The procurator had more now to help him than his considerable experience of the Jews in the past. He had just heard an eminently and transparently truthful reply of Paul to the speech of Tertullus. He could well enough have decided on the merits of it, had it pleased him. But he was a governor as well as judge, and had to do with a people ever refractory. Policy dictated his course, not justice, as too often happens in this world, to say nothing of the heathenism of the Romans and the unscrupulousness of Felix in particular. Bright the day, when judgment shall return to righteousness. Even now, though Christianity has raised the moral standard of men in certain respects, we are far from that day when a King shall reign in righteousness, and princes rule in judgment.

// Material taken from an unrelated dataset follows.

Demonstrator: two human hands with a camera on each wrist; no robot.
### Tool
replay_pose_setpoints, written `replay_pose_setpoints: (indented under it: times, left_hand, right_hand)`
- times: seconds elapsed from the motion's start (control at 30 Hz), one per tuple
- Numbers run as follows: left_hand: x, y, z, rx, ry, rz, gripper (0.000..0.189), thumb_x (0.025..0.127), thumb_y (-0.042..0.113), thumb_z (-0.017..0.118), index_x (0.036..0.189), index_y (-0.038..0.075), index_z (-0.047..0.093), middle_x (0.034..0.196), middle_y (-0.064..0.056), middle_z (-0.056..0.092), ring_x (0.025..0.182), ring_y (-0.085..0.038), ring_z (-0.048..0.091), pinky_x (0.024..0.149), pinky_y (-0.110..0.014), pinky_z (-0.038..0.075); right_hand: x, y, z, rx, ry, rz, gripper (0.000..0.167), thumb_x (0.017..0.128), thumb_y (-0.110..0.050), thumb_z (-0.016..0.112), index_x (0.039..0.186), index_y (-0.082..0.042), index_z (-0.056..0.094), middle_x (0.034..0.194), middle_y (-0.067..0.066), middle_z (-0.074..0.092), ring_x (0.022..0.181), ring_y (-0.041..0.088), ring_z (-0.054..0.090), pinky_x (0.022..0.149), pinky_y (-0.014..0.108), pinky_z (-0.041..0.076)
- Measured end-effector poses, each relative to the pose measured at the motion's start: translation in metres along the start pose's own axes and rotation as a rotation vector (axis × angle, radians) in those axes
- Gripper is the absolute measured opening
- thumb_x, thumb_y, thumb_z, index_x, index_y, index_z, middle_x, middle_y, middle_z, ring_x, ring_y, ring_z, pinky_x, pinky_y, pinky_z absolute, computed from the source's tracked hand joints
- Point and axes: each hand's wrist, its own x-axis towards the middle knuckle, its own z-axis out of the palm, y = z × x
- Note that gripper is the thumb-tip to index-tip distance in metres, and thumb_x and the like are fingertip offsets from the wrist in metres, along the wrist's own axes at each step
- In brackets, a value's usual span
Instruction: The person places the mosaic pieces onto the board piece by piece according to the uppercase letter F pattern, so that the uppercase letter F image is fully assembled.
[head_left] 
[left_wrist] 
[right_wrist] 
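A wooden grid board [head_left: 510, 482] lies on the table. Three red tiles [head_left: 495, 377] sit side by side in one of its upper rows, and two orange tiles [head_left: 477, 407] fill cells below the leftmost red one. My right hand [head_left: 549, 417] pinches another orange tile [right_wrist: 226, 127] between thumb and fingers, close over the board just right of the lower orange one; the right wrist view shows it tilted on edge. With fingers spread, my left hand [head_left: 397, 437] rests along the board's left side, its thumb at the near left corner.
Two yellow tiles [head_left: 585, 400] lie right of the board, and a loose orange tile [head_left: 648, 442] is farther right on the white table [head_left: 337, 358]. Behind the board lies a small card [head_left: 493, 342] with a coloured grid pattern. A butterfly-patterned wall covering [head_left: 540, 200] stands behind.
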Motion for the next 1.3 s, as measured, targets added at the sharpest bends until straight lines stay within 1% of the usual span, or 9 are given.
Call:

Nor does the gospel indeed propose any such present amelioration of the world. It is the proclamation of grace to the ungodly in the name of Jesus, which shows us the heavens opened for all that believe made one with Him glorified above. The Christian is called therefore to glory in nothing but the cross of Christ, whereby he is crucified to the world, and the world is crucified to him. There is no common ground therefore possible between the world and the Christian if consistent. For the world adjudged to a death of guilt and shame and suffering Him Whom the Christian confesses as the Lord of glory, alone righteous, holy, and true. The world would cease to be the world if in deed and in truth it confessed Him. Not only so: the Christian sees in the cross not only the world’s misjudgment of the only worthy One, but God’s judgment of himself as only and altogether evil before Him, but that evil laid on Christ to be not only judged but effaced righteously. And he sees further the unbelieving world judged with its prince, though the inevitable and irreversible sentence be not executed till the Lord Jesus appear in His glory, and we too along with Him in the same glory. Thus separation from the world is alone according to truth for the Christian, as the world abides the sure object of divine vengeance. “Know ye not that the friendship of the world is enmity with God?”

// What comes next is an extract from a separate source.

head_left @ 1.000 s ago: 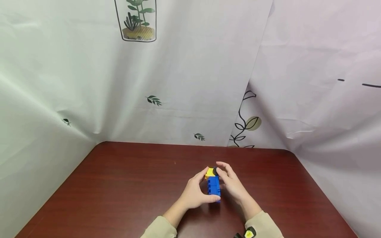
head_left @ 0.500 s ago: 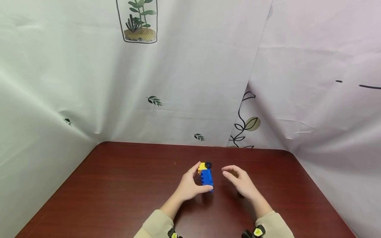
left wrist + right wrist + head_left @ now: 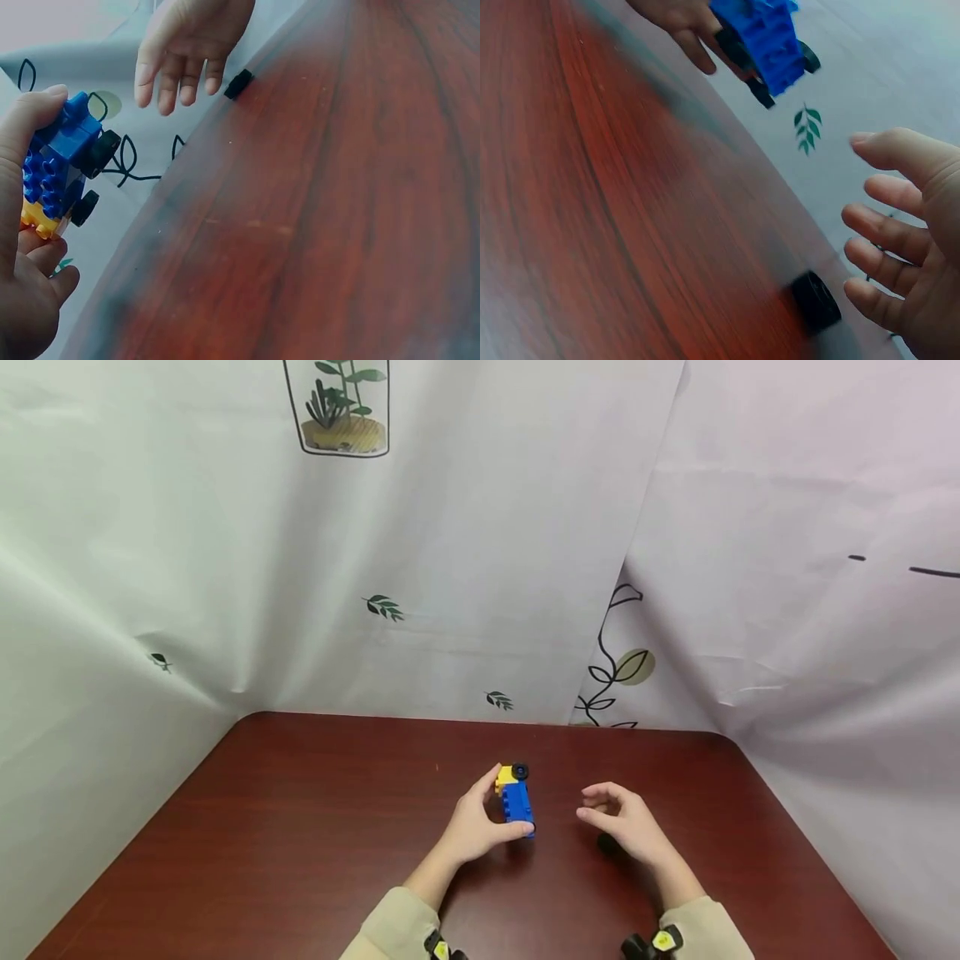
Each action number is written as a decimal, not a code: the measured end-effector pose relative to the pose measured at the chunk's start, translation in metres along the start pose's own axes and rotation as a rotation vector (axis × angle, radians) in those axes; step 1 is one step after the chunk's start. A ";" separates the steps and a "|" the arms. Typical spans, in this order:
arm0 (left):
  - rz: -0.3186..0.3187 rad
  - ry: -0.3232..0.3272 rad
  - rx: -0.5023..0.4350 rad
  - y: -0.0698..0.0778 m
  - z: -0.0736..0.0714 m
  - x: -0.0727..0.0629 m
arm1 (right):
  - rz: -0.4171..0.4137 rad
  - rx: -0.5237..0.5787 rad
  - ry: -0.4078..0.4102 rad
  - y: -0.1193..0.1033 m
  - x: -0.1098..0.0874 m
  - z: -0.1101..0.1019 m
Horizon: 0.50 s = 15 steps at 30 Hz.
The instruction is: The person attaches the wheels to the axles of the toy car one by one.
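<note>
My left hand holds a toy car of blue and yellow building blocks off the table, the thumb at its near blue end and fingers at the yellow end. A black wheel sits on the car's far end. Three wheels show on the car in the right wrist view. To the right, my right hand hovers with loosely bent fingers and holds nothing. A loose black wheel stands on the table beside that hand, partly hidden by it in the head view.
The dark red wooden table has rounded far corners. A pale printed cloth hangs behind it and along both sides. Black wrist straps with yellow marks show at the sleeves.
My right hand has let go of the car and moved right, towards the loose wheel. The left hand has carried the car a little left and away from me.
</note>
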<state>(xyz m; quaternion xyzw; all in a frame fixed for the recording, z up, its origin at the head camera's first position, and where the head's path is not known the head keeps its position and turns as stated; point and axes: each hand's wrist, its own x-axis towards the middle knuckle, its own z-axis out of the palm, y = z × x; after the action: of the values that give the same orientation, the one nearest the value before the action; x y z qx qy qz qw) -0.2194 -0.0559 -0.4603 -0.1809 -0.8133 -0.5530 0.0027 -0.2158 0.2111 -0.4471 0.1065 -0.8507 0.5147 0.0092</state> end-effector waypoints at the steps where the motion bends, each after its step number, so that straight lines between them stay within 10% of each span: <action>1: 0.002 -0.004 0.001 0.000 0.000 0.000 | 0.002 -0.017 -0.003 0.001 0.000 -0.002; 15: -0.020 -0.026 0.023 -0.001 0.000 -0.001 | -0.007 -0.166 -0.115 0.016 -0.002 -0.022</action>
<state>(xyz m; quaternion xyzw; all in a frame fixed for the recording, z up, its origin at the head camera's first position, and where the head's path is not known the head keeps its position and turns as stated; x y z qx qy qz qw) -0.2191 -0.0564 -0.4612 -0.1798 -0.8214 -0.5411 -0.0111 -0.2186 0.2383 -0.4508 0.1376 -0.8891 0.4356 -0.0290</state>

It was this that made Felix unjust toward Paul as it had decided Pilate to let the Lord Jesus suffer. “But Felix, having more accurate knowledge concerning the Way, adjourned them, saying, When Lysias the commander [or, chiliarch] is come down, I will determine your matter. And he ordered the centurion that he should be kept in charge and should have indulgence; and not to hinder any of his friends from ministering to him” (Acts 24:22-23). The latitude allowed indicated not obscurely the mind of the unjust judge, if he had chosen to judge according to his convictions. But we learn also how God took care of His servant, and, while granting him to suffer for Christ’s sake, assuaged the captivity through the judge himself, not on His servant’s petition. Truly all things work together for good to them that love God, Who is honored by their faith.
“And after certain days Felix, having arrived with Drusilla his wife being a Jewess, sent for Paul and heard him concerning the faith in Christ Jesus. And as he reasoned concerning righteousness and temperance and the judgment to come, Felix became terrified and answered, For the present go; and when I get a convenient season, I will send for thee, hoping at the same time that money would be given him by Paul; wherefore also he sent for him the oftener and communed with him. But when two years were fulfilled, Felix was succeeded by Porcius Festus; and Felix, willing to gain favor with the Jews, left Paul in bonds” (Acts 24:24-27).

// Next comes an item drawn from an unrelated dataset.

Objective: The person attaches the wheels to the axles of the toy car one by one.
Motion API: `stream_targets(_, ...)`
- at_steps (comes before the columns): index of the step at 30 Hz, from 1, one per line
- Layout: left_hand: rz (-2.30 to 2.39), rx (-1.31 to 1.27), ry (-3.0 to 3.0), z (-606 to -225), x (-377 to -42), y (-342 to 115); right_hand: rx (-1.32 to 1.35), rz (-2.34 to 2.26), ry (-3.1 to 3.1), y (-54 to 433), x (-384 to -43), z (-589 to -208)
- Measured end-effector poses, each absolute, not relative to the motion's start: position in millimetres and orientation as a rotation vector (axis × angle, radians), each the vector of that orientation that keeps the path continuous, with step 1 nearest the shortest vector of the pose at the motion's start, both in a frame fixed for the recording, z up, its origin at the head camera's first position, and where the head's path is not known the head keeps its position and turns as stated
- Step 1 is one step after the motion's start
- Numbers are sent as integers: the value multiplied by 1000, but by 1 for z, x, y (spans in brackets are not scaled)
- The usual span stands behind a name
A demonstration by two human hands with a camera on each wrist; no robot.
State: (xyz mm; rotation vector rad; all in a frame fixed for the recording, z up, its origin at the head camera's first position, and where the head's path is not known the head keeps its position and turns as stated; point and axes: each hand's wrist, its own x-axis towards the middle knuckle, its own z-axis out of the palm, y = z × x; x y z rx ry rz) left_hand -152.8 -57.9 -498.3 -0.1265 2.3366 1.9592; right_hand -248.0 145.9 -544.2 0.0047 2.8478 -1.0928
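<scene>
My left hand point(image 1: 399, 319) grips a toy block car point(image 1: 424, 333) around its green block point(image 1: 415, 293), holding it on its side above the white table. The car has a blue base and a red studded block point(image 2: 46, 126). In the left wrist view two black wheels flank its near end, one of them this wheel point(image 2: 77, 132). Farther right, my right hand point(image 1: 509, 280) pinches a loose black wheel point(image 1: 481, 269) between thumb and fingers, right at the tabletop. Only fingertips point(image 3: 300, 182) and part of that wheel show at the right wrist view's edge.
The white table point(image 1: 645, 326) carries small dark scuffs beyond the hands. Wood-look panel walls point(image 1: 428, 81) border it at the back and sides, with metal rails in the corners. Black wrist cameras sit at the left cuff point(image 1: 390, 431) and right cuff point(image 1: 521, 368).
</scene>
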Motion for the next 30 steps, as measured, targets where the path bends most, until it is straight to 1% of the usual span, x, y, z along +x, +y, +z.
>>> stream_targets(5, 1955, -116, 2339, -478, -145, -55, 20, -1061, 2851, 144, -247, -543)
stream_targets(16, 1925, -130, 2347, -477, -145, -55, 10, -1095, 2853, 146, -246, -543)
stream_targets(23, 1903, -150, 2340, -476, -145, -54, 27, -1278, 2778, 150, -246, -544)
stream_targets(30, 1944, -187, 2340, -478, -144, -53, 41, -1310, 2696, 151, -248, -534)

The essence of unbelief is that, even if God be owned in word or theory, He is in fact wholly excluded. And so it was evident in the next incident, where Felix with the beautiful wife of Azizus, king of the Emesenes, whom he had seduced and taken as “his own,” had the apostle before them to hoar of the faith in Christ. Little was the guilty Roman prepared for the many sides of the truth, which the Holy Spirit sent down from heaven turns to deal with the hearer as he is. Paul discoursed, not on the prophets as with Jews, nor on the resurrection as with Athenians, nor on the cross even as at Corinth, but about righteousness, and self-control, and the coming judgment. A bad woman, they say, is more shameless than a bad man. Certainly if Drusilla knew more than Felix, she appears to have felt less. The inspiring Spirit records the alarm of the man, not of the woman. But it was no more than a passing terror. There was no repentance toward God: else he would not have got rid of the searching yet saving word of the gospel; he would not have been content to wait for a “more convenient season,” which never really comes. But a baser motive rises up to prompt frequent interviews afterward—that love of money which is a root of all evil. Therefore was it Paul’s lot to remain a prisoner for two years of enforced separation from those active and free and wide labors of love so precious to his spirit, because Christ filled him to overflowing. But the same Christ strengthened him to accept his bonds patiently, as Felix fully proved his depravity. Indeed he was only screened from the just punishment of his manifold atrocities by the influence of his brother with the emperor.